Angus grabs his coat and struggles to struggle into it without putting down the leaflets. A notion that the smile is threatening to resurface on Woody's face makes him clumsier still. He drops the leaflets and dresses himself and gathers them again before fleeing to the stairs. He's emerging onto the sales floor when Agnes says from the ceiling "Assistance to counter, please. Assistance to counter."
She's issuing a gift voucher to a large woman with a small head balanced on several chins above the ruff of a chunky sweater. A man whose grey ponytail sprawls over the fur collar of his shabby astrakhan overcoat is waiting at Information. As Angus dodges behind the counter the man swings his wrinkled face to him, fingering the dimple in his chin. "Don't blame you wearing a coat in here, or were you getting out while the going's good?"
"Is it?" Angus says without knowing why.
"Fog's lifted a bit. Don't expect it's for long. Before you run, I'm Bob Sole. You've got a book for me at last."
As Angus ducks to the Customer Orders shelf he's aware of having forgotten to smile at Mr Sole, let alone welcome him. None of the tags the half a dozen books are sprouting bears Mr Sole's name. "Sorry, what was the book called?"
"It's
Commons and Canals of Cheshire.
Feller by the name of Bottomley wrote it. Adrian, if that's a help."
It doesn't seem to be. "Did someone say it was here?"
"You sent me a card." Mr Sole pulls it and a scattering of tobacco out of his pocket. "You won't mind me asking, but are you having a joke? This is the second time I've ordered it, and your mate I asked for it last time seemed to think something was a laugh."
Angus remembers Gavin saying in the staffroom that they had a customer called R. Sole. At once he hopes he won't smile after all or unleash a sound to go with it. He hides as much of his face as he can by leaning over the card Mr Sole deals with a snap onto the counter. Seizing the phone lets Angus keep his face averted. He's about to summon help when Woody says in his ear "Not on your mission yet? What's the problem?"
"We're supposed to have an order but I can't find it." Angus is suddenly terrified of how he may react if he's asked for the customer's name, until Woody says "I'm guessing it's
Commons and Canals of Cheshire."
"That's it, but how—"
"I have it here in my office. Tell the customer I'm bringing it right now."
Angus feels safe in hitching up his lips as he turns to Mr Sole. "The manager's on his way with it for you."
He has scarcely replaced the receiver when Woody darts out of the exit to the staffroom. Mr Sole swings around in the midst of a smell of stale astrakhan to peer at the thin drab book in Woody's hand. "Making sure it wouldn't stray this time, were you?"
"Just glancing through it while we had it," Woody smiles.

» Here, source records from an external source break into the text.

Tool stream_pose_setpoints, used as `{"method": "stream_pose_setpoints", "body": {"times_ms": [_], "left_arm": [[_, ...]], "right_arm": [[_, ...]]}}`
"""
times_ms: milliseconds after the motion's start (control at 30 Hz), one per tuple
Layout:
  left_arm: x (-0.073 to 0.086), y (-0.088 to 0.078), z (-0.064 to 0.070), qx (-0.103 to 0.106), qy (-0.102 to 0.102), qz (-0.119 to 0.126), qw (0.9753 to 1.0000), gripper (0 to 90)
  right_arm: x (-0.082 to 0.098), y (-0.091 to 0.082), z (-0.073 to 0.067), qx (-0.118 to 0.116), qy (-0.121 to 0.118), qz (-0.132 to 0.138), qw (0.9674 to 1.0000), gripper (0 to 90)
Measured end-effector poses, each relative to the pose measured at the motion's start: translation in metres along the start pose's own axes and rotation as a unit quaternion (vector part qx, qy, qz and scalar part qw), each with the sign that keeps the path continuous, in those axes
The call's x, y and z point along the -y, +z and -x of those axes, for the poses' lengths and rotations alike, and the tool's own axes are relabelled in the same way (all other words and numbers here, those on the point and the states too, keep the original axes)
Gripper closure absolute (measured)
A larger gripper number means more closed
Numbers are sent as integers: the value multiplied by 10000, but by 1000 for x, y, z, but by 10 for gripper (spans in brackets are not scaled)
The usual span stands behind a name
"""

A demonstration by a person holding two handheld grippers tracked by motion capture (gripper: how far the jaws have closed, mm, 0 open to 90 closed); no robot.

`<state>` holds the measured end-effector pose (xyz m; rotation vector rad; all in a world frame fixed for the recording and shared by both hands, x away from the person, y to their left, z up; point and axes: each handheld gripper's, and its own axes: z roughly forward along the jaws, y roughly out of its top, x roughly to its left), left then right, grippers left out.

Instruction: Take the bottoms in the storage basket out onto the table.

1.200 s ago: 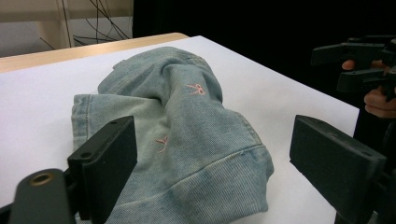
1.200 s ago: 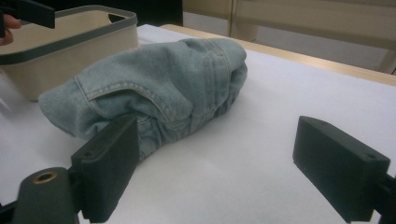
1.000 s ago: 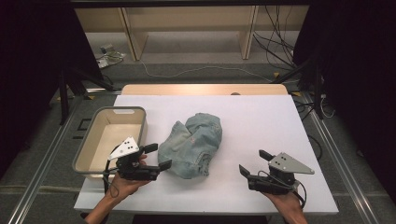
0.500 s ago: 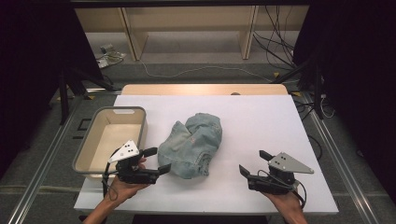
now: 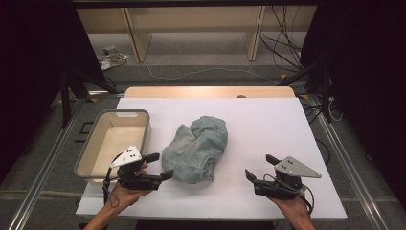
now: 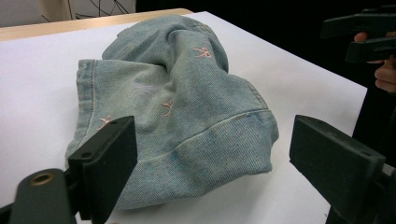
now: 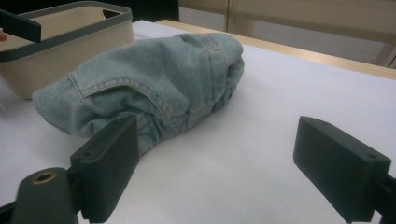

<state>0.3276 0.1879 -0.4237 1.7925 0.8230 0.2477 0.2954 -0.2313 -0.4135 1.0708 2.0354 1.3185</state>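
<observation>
The denim garment lies crumpled in a heap near the middle of the white table, a little toward the near edge and the left side, so its cut, its openings and most of its seams are folded under and cannot be read; what kind of garment it is stays unclear. In the left gripper view small pink stitched marks dot the cloth, too small to make out well. The heap's long axis runs slantwise, from its lower end near the table's near-left part up toward the far-right, with the rounded bulk at the far end. Beside it, just to the left, stands a beige bin along the left edge; its inside bottom is partly hidden by its wall. The left tongs hover close to the garment's near-left end, jaws spread wide with nothing between them and not touching the cloth. The right tongs sit near the near-right part of the table, well apart from the garment, jaws likewise wide and empty.
</observation>
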Motion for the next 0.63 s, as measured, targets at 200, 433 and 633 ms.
{"method": "stream_pose_setpoints", "body": {"times_ms": [200,433,633], "left_arm": [[-1,-1,-2,-37,-32,45,10000,148],[-2,-1,-1,-28,-37,73,10000,148],[-2,-1,-2,-42,-26,71,10000,148]], "right_arm": [[0,0,0,2,5,0,10000,156],[0,0,0,7,-6,24,10000,156],[0,0,0,13,-2,30,10000,156]]}}
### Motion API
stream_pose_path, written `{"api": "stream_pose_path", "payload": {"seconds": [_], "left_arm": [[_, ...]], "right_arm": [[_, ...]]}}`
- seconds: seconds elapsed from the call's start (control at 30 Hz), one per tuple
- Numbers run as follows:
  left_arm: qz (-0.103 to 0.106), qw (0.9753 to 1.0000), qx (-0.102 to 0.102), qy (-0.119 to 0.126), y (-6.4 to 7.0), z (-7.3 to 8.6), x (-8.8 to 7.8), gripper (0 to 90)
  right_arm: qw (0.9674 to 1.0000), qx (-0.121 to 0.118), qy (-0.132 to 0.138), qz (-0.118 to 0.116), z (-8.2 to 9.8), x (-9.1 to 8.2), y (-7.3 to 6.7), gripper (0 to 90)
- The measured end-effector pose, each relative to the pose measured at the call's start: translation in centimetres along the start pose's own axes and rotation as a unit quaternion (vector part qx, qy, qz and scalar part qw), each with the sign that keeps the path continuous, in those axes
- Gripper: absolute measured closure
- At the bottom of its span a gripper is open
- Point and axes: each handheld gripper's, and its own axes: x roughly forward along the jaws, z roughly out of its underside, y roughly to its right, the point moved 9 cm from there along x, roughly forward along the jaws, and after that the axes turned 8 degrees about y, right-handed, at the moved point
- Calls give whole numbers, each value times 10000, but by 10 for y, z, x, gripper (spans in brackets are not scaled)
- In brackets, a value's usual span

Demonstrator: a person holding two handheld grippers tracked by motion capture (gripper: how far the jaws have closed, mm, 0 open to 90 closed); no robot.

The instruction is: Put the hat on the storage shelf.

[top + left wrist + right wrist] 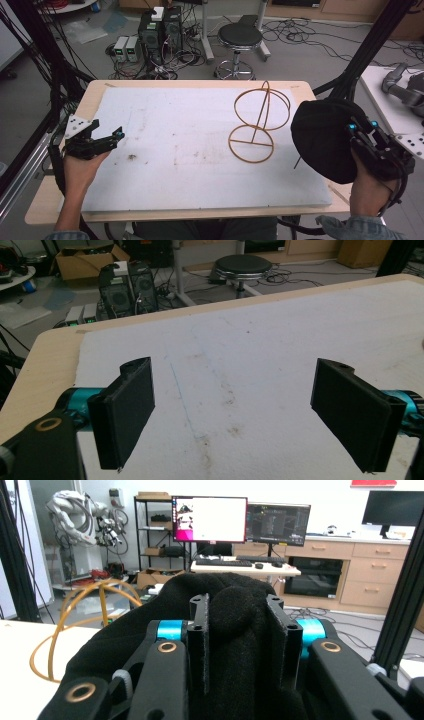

"Much about this neck of the woods?"
"Nothing I'd call important," Woody says and turns so fast that Angus is uncertain whether his smile had already begun to vanish. "I'm handling this. You shouldn't still be here."
"Oh, right, that's right," Angus gabbles, which brings to an end the sympathetic look Agnes was considering on his behalf. He fumbles the leaflets off the counter and clutches them to his bosom as he dashes out of the shop.
The sun has made no headway against the fog. If anything, a sourceless dazzle aggravates the blindness that has erased most of the retail park. Vague folds of it waver on the tarmac like the skirts of a vast sluggish dancer. They must be why Angus feels he's being paced when he leaves Woody's stare through the window behind. As he dodges into Happy Holidays, a sodden grey veil is drawn over the far end of Texts.